HOW TO COMPLETE THIS TASK:
All that should come back is the lines of the data below from the one containing "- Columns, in" to the one containing "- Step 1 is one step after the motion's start", inclusive, exactly as they stand.

DATA PROVIDED:
_ _ _
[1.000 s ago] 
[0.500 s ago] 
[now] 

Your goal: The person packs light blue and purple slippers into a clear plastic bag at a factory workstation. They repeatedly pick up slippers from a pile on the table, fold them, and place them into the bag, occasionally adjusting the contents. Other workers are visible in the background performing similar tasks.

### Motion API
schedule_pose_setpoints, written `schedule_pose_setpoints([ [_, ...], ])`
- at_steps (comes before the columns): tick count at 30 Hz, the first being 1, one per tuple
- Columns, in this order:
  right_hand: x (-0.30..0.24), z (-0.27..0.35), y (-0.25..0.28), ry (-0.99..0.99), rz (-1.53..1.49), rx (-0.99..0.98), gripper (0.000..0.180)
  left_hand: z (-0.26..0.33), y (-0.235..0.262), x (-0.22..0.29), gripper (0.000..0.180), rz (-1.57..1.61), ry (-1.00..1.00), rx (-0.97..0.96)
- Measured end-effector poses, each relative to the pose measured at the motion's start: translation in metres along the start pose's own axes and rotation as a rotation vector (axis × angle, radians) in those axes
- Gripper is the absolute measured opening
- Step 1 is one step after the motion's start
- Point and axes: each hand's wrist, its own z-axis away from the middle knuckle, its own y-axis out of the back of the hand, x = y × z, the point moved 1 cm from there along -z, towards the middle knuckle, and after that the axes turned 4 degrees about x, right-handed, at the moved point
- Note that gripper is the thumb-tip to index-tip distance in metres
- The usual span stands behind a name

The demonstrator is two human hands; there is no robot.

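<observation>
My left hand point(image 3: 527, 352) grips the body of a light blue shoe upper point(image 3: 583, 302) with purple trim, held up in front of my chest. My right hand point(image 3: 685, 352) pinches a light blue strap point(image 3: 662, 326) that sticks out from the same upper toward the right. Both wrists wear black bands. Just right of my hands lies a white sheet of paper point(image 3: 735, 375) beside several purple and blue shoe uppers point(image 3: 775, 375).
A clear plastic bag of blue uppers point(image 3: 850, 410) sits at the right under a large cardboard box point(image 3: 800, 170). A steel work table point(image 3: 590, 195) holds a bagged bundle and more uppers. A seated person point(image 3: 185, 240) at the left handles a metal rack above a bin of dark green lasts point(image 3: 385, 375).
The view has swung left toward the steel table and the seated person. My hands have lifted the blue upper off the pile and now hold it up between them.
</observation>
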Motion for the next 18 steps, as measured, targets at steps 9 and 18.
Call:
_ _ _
COMPLETED TASK:
- Columns, in this order:
  right_hand: x (-0.30..0.24), z (-0.27..0.35), y (-0.25..0.28), ry (-0.99..0.99), rz (-1.53..1.49), rx (-0.99..0.98), gripper (0.000..0.180)
  left_hand: z (-0.26..0.33), y (-0.235..0.262), x (-0.22..0.29), gripper (0.000..0.180), rz (-1.57..1.61), ry (-1.00..1.00), rx (-0.97..0.96)
- Measured end-effector poses, each relative to the pose measured at the motion's start: translation in metres along the start pose's own axes and rotation as a rotation vector (axis × angle, radians) in those axes
- Gripper is the absolute measured opening
- Step 1 is one step after the motion's start

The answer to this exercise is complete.